One positive change I’ve made in my life is learning that peace usually has to be chosen and protected.
That sounds simple, but it took a long time to understand. Younger me probably thought every problem required immediate attention, every frustration deserved a response, and every unreasonable person simply needed the benefit of hearing my clearly superior explanation of why they were wrong. Age has not removed that instinct entirely, but it has at least taught me that exercising restraint usually creates fewer secondary problems.
Part of that change has been learning that peace often comes through forgiveness. Holding onto anger can feel justified, especially when you believe you have every right to it, but most of the time it just keeps old wounds alive and gives them fresh energy. It’s a little like paying storage fees on something you don’t even want anymore. Forgiveness doesn’t always mean forgetting or pretending something didn’t matter. Sometimes it simply means deciding that a hurt no longer gets to keep renting space in your head.
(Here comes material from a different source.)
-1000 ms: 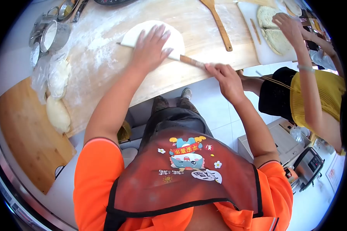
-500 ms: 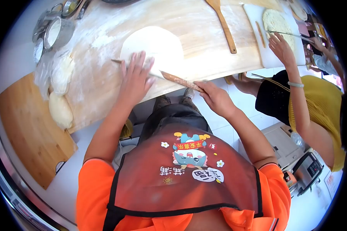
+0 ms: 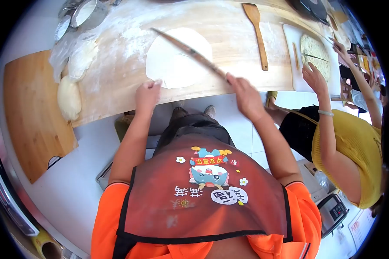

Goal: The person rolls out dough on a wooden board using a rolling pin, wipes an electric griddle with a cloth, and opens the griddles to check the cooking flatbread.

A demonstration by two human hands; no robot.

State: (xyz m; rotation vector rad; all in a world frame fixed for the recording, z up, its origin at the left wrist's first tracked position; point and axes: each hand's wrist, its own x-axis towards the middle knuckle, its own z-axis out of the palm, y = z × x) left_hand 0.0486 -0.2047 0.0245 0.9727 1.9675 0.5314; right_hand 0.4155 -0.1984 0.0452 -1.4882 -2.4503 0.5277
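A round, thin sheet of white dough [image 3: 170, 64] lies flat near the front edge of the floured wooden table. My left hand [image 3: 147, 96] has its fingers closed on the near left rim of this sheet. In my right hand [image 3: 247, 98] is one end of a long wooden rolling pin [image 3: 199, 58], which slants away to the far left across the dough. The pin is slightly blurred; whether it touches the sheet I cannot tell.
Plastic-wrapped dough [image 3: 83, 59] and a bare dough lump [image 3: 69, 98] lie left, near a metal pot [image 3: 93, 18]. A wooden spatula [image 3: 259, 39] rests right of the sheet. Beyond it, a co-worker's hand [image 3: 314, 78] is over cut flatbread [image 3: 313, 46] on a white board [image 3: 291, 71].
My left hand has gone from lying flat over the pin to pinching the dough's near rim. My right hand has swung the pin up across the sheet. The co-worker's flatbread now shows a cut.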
And honestly, I’ve come to see The Epistle to the Philippians 4:4–9 almost like a recipe for peace—a six-point plan that still holds up remarkably well: rejoice, be reasonable, don’t be anxious, pray, commit your thoughts to what is good and worthy, and follow the example of people who actually live that way. It is remarkably practical advice, especially considering how much modern life encourages the exact opposite.
Do those things consistently, and peace has room to enter. Ignore them, and you’re left wondering why your blood pressure rises every time you open your phone.
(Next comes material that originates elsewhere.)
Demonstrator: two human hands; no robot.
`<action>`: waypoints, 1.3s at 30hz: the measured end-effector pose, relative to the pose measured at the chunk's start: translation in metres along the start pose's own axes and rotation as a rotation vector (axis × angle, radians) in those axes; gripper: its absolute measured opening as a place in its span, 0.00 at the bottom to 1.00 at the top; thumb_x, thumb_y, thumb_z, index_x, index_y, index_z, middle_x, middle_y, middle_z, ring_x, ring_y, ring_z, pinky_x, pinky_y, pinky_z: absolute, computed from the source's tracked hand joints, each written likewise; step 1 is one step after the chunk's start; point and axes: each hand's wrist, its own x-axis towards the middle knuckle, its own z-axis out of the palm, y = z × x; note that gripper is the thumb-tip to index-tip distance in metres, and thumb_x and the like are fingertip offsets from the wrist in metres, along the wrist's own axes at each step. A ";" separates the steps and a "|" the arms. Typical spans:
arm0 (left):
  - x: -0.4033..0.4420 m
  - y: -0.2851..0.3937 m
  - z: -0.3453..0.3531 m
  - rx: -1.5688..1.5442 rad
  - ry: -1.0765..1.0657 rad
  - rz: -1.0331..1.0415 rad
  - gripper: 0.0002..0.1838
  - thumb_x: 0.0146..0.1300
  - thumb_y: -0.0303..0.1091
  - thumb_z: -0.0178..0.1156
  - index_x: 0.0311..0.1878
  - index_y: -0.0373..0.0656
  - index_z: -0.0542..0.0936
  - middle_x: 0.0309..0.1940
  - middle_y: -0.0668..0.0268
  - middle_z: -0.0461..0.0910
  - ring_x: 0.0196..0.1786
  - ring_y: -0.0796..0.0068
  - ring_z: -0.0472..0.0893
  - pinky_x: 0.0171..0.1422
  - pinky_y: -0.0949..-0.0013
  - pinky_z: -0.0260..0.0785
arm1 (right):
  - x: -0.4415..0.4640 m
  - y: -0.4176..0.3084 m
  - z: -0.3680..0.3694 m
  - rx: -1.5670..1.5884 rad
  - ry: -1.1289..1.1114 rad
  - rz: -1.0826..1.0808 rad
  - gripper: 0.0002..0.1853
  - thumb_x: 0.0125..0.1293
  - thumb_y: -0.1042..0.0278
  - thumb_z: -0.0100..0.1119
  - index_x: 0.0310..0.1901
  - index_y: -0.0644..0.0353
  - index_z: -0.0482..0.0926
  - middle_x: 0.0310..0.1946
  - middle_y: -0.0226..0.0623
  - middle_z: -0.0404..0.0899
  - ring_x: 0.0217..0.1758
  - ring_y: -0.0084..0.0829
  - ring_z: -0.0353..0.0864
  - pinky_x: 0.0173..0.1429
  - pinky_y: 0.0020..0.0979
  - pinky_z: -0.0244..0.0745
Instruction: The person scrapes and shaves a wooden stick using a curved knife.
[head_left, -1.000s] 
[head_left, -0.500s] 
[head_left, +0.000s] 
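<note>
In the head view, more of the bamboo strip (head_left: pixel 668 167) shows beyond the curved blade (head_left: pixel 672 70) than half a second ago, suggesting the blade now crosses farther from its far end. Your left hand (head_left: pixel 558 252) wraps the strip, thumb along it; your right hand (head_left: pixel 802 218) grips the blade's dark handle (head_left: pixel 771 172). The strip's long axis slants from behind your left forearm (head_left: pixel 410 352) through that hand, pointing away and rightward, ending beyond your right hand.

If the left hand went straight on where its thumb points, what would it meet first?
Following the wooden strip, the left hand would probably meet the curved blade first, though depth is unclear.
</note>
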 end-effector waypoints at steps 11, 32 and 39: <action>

That probably explains why I value quiet more now than I used to. Sometimes peace looks like prayer. Sometimes it looks like silence after a long day. Sometimes it looks like refusing to answer something immediately because not every comment deserves a rebuttal, no matter how satisfying one might be.
At some point you realize that not every storm deserves your participation. Some things need attention. Some things need prayer. And some things need the remarkable gift of being ignored.
Copyright © 2026 Doug DeBolt.
Preach that last sentence!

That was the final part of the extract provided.